Leonardo - Tudo o que descrevi anteriormente continua a valer. Tudo que ando fazendo se alimenta de tudo o que já foi feito. É mais parecido com o trabalho em dança e teatro do que aquele habitualmente feito no cinema. Ainda que A chuva acalanta a dor siga na direção oposta, hoje em dia trato as coisas com maior leveza e sentido de humor. O realismo social e a artificialidade cínica continuam a me desinteressar. Conservo o desejo de sempre encontrar no meu arredor os elementos e o modo de produção mais correto para os filmes. Fui aprendendo isso conforme filmava. Essa é outra maneira de entender o conjunto desses filmes: como um processo de aprendizagem ainda em curso.

O POVO - No anúncio do festival, afirma-se que sua obra narra "de maneira inesperada a vida das grandes cidades do Brasil". Com suas histórias mais recentes se passando em Portugal, que relações Fortaleza e Lisboa estabelecem na sua obra?

Leonardo - Acho que os filmes, cada vez mais, vão tentando derrubar essa barreira geográfica... e temporal. A chuva acalanta a dor é um filme falado em português de Portugal, com co-produção brasileira, que se passa nos subúrbios da Roma Antiga como foi descrita por um autor francês do século XIX. O filme lida diretamente com os medos do mundo de hoje. Com as perturbações mentais e a carnificina de Fortaleza, por exemplo. E isso já ali estava, no século XIX e no século I. Tentar desenhar ligações entre pontos tão distantes, tentar sobrepor tempos que não parecem convergir, é parte do trabalho que eu e Mauro (Soares, ator do longa de estreia e de A chuva acalanta a dor) sentimos prazer em fazer. É algo que se assemelha ao que acontece no António Um Dois Três, mas também no A vida são dois dias - nosso futuro longa-metragem.

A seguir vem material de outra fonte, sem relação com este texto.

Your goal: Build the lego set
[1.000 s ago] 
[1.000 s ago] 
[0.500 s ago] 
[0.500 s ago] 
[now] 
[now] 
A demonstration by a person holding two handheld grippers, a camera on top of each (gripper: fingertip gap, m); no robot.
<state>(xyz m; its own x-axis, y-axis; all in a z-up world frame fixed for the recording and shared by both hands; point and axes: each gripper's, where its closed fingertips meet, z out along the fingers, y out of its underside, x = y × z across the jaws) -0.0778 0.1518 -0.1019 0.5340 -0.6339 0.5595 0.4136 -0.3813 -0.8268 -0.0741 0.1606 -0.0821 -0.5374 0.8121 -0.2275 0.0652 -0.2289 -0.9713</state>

O POVO - Entre resultados positivos da produção cearense e o desmonte federal, que caminhos você vê para o futuro deste cinema?

Leonardo - Uma vez, muito tempo atrás, fui censurado por uma mulher evangélica por ter chamado um bando de crianças de danadas. Ela me disse que eu fazia mal em chamá-las assim porque somente o diabo é que é danado. E no entanto é exatamente isso que digo, que o caminho continua a ser o da inquietude, o da danação. Aqui em Lisboa convivo com um bando de cearenses: Taís, Yuri, Daniel, Acauã, Aline... Continuamos a pintar, dançar e filmar. Às vezes com festa, às vezes com raiva, às vezes sem dinheiro. A situação está violenta e perturbadora, mas estamos juntos. E se a gente estiver juntos a gente vai continuar a se danar.